Yes, the Suns outscored the Cavaliers 33-30 in the quarter, but context matters. Cleveland largely put the three-point shot away. Phoenix went 2-of-10 from deep, Cleveland was 0-of-3. Donovan Mitchell already had 21 points by halftime. Devin Booker had 6. Granted, Donovan Mitchell had 9 free throw attempts. And the Suns as a team had 8.
Dillon Brooks paced the Suns with 20 points, but the paint told the real story. Cleveland carved up the interior for 34 points inside. Phoenix managed 16. When they headed to the locker room, the Cavs held a 67-54 lead, and Phoenix still had work to do.
Second Half
Phoenix opened the third quarter on a 10-8 run, with Collin Gillespie setting the tone by knocking down a pair of threes to get the Suns moving in the right direction.
Phoenix ripped off an 18-4 run, and it came alive once Devin Booker woke up. After a quiet first half, Booker poured in 14 of the Suns’ 22 points in the quarter and dragged them back into it. The deficit shrank to five before Sam Merrill answered with a three to push it back to eight. Still, with 7:30 left in the third, the game finally felt real again.
Devin Booker picked up a technical after driving to the rim and getting nothing for it. There was blood on his arm from a scratch, and he let the official hear about it long enough to earn the whistle. Up to that point, Booker had taken three free throws, which only added to the frustration boiling over.
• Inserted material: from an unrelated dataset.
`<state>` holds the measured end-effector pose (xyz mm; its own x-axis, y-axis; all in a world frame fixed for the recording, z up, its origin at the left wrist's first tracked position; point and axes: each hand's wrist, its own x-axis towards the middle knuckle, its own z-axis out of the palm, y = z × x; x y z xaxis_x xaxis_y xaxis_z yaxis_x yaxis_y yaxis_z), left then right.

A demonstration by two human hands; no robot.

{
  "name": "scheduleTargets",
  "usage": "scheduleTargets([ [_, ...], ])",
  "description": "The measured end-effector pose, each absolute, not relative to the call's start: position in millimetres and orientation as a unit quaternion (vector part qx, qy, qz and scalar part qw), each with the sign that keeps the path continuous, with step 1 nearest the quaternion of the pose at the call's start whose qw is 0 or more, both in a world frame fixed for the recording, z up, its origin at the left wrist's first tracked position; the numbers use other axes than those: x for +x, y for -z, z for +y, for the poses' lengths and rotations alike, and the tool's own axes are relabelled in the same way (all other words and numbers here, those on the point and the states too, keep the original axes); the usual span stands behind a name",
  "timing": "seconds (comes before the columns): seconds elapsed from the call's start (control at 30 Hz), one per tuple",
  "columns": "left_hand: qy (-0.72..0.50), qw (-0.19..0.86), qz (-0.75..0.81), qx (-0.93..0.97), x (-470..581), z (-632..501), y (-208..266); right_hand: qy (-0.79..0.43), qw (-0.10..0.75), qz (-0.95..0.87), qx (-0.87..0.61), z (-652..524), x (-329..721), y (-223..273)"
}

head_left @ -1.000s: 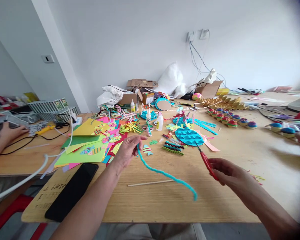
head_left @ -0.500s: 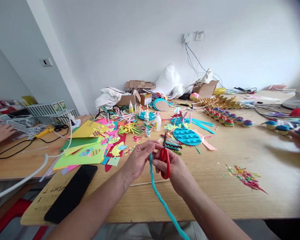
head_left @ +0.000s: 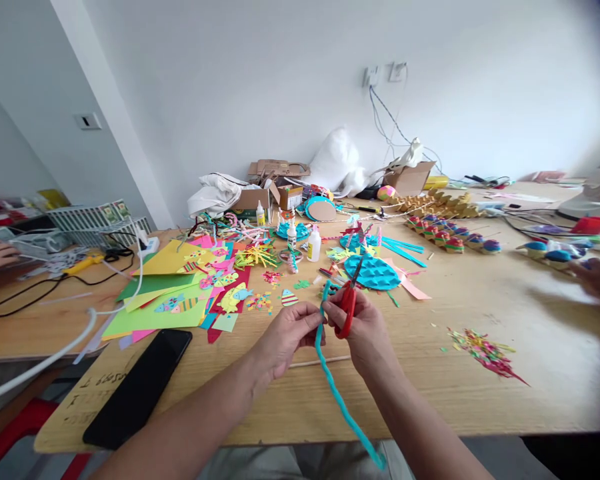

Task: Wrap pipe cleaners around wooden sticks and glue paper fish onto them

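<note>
We clamp the thumb and fingertips of the left hand [head_left: 290, 337] together on the turquoise fuzzy stem [head_left: 336, 393], near its upper end. The fingers of the right hand [head_left: 363, 327] are closed around the handles of the red scissors [head_left: 347, 313], with the blades pointing up and away from us. The right thumb lies at the stem, just beside the left fingertips. The stem's short end rises above both hands; its long end hangs down past the near edge of the wooden table [head_left: 430, 393].

Beneath the hands, a thin pale stick [head_left: 300, 365] lies across the tabletop. Beyond the scissors we find a blue textured disc [head_left: 373, 272]; left of it stands a white glue bottle [head_left: 313, 247]. A striped paper fish [head_left: 289, 298] lies just beyond the left hand.

To the left, coloured paper sheets [head_left: 155, 293] overlap, and a black phone [head_left: 137, 387] rests near the table corner. To the right we note a heap of paper scraps [head_left: 485, 353] and, farther back, rows of painted carton cups [head_left: 443, 241]. Another person's hand [head_left: 597, 277] shows at the right edge.

Cardboard boxes [head_left: 255, 200] stand along the pale wall [head_left: 255, 80], which carries a socket [head_left: 398, 71] and a switch [head_left: 89, 121].
</note>
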<state>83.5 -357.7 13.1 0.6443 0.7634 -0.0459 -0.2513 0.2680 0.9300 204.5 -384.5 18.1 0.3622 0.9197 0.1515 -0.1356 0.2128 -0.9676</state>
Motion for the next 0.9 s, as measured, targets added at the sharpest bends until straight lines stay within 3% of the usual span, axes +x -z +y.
scheduleTargets([
  [0.17,-0.352,0.734,0.269,0.515,86,-351,-7,-0.357,0.580,-0.460,-0.569,-399,216,-21],
  [0.37,-0.378,0.712,0.319,0.499,81,-342,-6,-0.241,0.330,-0.620,-0.670,-433,243,-7],
  [0.47,-0.372,0.720,0.307,0.499,86,-340,-6,-0.225,0.252,-0.646,-0.685,-439,247,0],
  [0.9,-0.303,0.764,0.271,0.500,118,-344,-1,-0.229,0.233,-0.640,-0.696,-435,253,-1],
])
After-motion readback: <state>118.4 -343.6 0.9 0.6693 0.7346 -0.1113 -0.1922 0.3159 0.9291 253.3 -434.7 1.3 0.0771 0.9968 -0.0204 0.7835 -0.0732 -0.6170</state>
Phoenix cut the deficit to four on a Ryan Dunn three, his second make of the night. Every time it felt like the Suns were about to flip the momentum, Cleveland answered right back with a three of its own, snuffing out the surge before it could fully catch fire.
Phoenix poured in 35 points in the third quarter, yet even then, they were chasing efficiency. The Suns shot 44.4% from the field while Cleveland sat at 55%. The difference came everywhere else. Phoenix created 6 second-chance points, pushed for 10 fast-break points, and added 9 points off turnovers. On the other end, they gave up 2 second-chance points, 2 fast-break points, and 0 points off turnovers. That work around the margins mattered. It is why the Suns won the quarter by 6 and trimmed the deficit to 96-89 heading into the fourth.
Devin Booker had 19 points in the third on 7-of-13 shooting.
The Suns quickly found themselves back down 10 after opening the quarter 1-of-3 from the field while Cleveland answered by going 3-of-4.
The run kept rolling for Cleveland as Donovan Mitchell caught fire again, burying a pair of threes. They were scoring from everywhere, inside and out, and the gap widened fast. Before long, the Suns were staring at a 16-point deficit with eight minutes left.
It was a 23-5 run that stretched from the end of the third into the start of the fourth, and that swing ultimately buried the Suns. Phoenix simply couldn’t string together enough stops down the stretch. The Cavs outscored the Suns 33-24 in the fourth and easily secured the win.
Up Next
Phoenix returns to the Valley after going 3-1 on their three-game road trip as they take on the Sacramento Kings on Friday. We shall see you then, Bright Siders! Have a happy and safe New Year’s!